* _What is needed_
The answer is a number and only a number: how many lines of the data include the string "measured"?

====== Data

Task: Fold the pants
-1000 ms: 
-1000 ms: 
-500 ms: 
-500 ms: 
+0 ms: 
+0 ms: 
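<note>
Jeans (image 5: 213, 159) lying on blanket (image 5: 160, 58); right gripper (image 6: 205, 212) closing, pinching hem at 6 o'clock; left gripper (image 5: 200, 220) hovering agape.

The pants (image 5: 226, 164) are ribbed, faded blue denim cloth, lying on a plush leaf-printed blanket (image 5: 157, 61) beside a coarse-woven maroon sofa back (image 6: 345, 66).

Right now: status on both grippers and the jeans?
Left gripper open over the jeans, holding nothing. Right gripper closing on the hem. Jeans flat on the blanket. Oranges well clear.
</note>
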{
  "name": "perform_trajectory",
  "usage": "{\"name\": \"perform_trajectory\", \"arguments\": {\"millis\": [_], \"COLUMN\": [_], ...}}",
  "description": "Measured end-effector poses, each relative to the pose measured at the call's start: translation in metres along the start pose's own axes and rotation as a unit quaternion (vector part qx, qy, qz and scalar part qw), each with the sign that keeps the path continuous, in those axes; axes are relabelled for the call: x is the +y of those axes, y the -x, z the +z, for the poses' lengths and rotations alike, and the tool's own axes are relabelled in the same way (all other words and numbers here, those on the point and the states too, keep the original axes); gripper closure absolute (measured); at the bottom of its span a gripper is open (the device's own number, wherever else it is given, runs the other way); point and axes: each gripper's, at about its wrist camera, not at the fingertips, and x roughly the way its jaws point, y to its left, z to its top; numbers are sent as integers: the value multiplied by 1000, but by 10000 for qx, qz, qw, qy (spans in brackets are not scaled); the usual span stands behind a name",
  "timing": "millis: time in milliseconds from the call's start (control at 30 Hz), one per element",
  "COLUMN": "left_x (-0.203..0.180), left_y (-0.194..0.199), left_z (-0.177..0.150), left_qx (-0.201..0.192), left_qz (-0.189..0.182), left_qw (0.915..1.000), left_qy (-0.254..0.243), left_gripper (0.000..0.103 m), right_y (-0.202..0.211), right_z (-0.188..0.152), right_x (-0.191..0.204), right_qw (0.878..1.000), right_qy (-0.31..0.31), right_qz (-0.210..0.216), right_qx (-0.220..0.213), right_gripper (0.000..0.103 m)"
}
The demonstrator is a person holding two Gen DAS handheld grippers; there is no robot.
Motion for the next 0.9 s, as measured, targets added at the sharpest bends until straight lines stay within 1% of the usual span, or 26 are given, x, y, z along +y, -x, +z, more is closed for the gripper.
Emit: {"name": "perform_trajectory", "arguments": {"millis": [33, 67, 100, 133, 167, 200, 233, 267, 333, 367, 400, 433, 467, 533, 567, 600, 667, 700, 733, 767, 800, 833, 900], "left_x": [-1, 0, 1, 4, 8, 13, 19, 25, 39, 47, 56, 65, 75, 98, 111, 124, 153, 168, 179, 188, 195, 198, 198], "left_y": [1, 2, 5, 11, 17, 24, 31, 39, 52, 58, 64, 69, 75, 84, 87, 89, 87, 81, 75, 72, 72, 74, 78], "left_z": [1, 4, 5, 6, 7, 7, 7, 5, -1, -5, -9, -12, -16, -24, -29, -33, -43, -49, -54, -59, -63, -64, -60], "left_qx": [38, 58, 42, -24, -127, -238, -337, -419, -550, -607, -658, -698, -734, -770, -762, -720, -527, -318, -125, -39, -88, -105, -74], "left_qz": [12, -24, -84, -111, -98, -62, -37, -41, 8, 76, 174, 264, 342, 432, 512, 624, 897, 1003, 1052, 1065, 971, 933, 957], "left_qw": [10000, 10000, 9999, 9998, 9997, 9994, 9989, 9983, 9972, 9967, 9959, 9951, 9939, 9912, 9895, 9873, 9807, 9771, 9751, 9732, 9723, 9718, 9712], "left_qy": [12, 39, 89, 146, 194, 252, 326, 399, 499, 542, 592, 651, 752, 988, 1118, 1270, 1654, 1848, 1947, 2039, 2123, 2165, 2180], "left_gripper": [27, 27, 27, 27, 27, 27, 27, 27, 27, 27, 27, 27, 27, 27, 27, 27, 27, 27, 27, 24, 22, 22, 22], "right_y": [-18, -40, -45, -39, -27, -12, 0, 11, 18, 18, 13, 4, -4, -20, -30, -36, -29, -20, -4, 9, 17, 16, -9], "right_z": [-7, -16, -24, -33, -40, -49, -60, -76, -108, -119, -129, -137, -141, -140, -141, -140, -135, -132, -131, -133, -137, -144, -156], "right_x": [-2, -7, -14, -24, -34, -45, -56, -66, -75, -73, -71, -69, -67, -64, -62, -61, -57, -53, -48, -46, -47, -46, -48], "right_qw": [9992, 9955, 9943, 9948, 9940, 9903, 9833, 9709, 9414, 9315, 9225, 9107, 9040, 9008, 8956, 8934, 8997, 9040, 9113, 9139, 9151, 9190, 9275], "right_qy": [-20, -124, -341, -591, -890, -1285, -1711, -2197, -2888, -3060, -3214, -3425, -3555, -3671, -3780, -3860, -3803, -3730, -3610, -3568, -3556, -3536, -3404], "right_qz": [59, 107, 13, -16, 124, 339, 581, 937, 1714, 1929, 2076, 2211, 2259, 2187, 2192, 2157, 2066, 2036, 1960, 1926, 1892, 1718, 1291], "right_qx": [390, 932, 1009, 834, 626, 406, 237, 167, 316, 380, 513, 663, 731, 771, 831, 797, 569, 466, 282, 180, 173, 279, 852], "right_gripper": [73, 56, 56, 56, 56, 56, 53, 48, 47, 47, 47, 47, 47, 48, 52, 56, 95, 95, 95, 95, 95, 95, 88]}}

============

* _Exercise response_
2